Let’s Explore Engineering through Internship Experiences, featuring AJ Bekoe and Jared Welch

The College of Engineering and Computer Science at Syracuse University is committed to teaching students solutions for improving everyday life, our environment, health and systems across a vast range of industries. With an engineering degree, doors will open in fields ranging from medicine to infrastructure, to computing and transportation and beyond. Let us help you begin to envision yourself in internship opportunities by sharing the work of two current students and their impact in the United States and abroad.

AJ Bekoe, a junior aerospace engineering major, worked at Ball Aerospace in Boulder, CO, this summer as a Systems Engineering Intern.

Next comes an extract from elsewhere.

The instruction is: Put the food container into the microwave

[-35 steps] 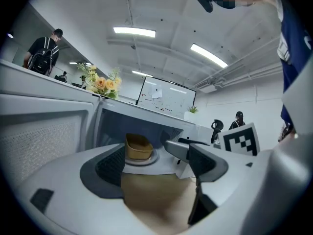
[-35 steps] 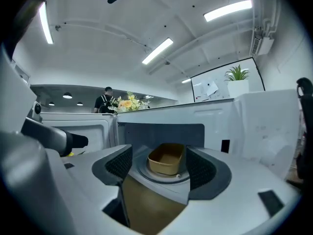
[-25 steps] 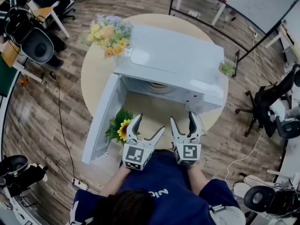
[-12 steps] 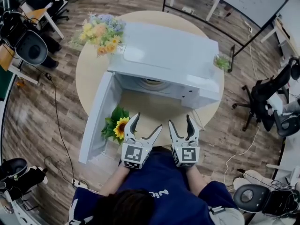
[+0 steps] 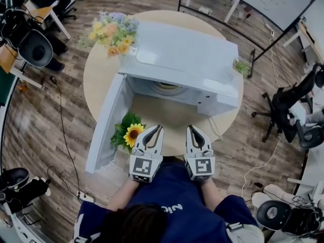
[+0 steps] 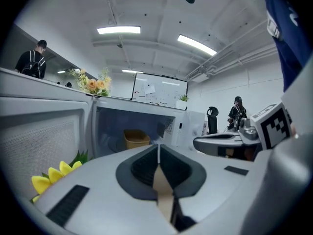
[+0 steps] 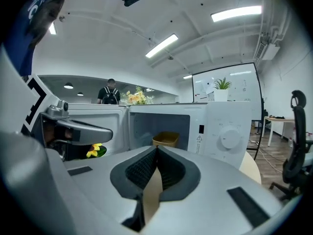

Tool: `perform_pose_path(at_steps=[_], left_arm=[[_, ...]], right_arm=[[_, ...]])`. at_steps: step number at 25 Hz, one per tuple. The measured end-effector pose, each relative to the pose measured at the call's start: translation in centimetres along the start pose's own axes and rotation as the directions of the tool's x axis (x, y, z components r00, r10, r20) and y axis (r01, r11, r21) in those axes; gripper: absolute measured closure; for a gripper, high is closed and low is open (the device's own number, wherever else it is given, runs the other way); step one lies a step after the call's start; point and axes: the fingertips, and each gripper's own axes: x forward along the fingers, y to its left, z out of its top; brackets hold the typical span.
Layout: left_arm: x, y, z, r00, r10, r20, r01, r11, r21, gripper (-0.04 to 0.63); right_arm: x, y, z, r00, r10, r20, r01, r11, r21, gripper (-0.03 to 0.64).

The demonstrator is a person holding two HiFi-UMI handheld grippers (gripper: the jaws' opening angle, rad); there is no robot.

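A white microwave (image 5: 187, 59) stands on the round table (image 5: 98, 75) with its door (image 5: 104, 130) swung open to the left. Inside its cavity sits a tan food container (image 7: 166, 139), also visible as the tan container (image 6: 136, 138) in the left gripper view and as a pale rim (image 5: 166, 87) from above. My left gripper (image 5: 154, 129) and right gripper (image 5: 195, 132) hover side by side at the table's near edge, in front of the opening. Both are shut with nothing between their jaws.
A sunflower bunch (image 5: 129, 134) lies beside the open door near my left gripper. A bouquet (image 5: 111, 32) stands at the table's far left and a small green plant (image 5: 242, 66) at the right. Office chairs (image 5: 293, 110) and a whiteboard stand around. People are in the background.
Both grippers have gone from open to shut. They stay at the table's near edge.
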Motion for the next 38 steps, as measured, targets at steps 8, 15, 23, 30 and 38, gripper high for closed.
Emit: perform_pose_path(at_steps=[8, 15, 23, 30, 38], left_arm=[[-0.2, -1.7, -0.6, 0.998, -0.064, -0.028, 0.065, 0.997, 0.05, 0.594], [0.2, -0.5, 0.6, 0.999, -0.033, -0.008, 0.033, 0.999, 0.009, 0.594], [0.6, -0.5, 0.3, 1.0, -0.027, -0.01, 0.027, 1.0, 0.007, 0.594], [0.8, -0.1, 0.6, 1.0, -0.007, -0.002, 0.007, 1.0, 0.018, 0.594], [0.9, 0.0, -0.2, 1.0, -0.01, -0.024, 0.01, 1.0, 0.0, 0.593]], right_arm=[[-0.1, 0.4, 0.1, 0.999, 0.009, -0.032, -0.01, 1.0, -0.014, 0.607], [-0.2, -0.2, 1.3, 0.999, -0.021, -0.04, 0.02, 0.999, -0.034, 0.607], [0.0, 0.0, 1.3, 1.0, 0.004, -0.004, -0.004, 0.999, -0.054, 0.609], [0.2, -0.5, 1.0, 1.0, 0.001, -0.002, -0.001, 0.998, -0.061, 0.609], [-0.1, -0.3, 0.2, 0.998, 0.012, -0.057, -0.016, 0.998, -0.065, 0.609]])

As a member of the ground and space systems operations teams, she worked on the Weather Systems Follow-On Microwave Satellite (WSFM) program during its testing and integration period. The primary mission of the WSFM is to monitor three high-priority environment requirements, ocean surface vector winds, tropical cyclone intensity, and low Earth orbit (LEO) energetic charged particles, for the Department of Defense. AJ made the connection with Ball Aerospace through the Patti Grace Smith Fellowship, which strives to increase the representation of Black or African American engineers in the aerospace industry.

Jared Welch, a senior electrical engineering and physics major, interned with Engineering World Health this summer in Antigua, Guatemala, at Hospital Nacional Pedro de Bethancourt, which is one of the national hospitals of Guatemala. He worked with doctors from several departments within the hospital to determine their most important technology needs to improve patient care. Jared and his team repaired more than 50 devices, including hospital beds and an anesthesia machine, which significantly increased the surgical capacity of the hospital. In addition, Jared developed a ‘hack’ for infant radiant warmers, enabling the functionality of more than a dozen devices in the recent births department. This ‘hack’ replaced an expensive but easily broken temperature sensor with a resistor soldered across the sensor port. Prior to this solution, the babies had been placed under harmful light bulbs that were damaging their skin.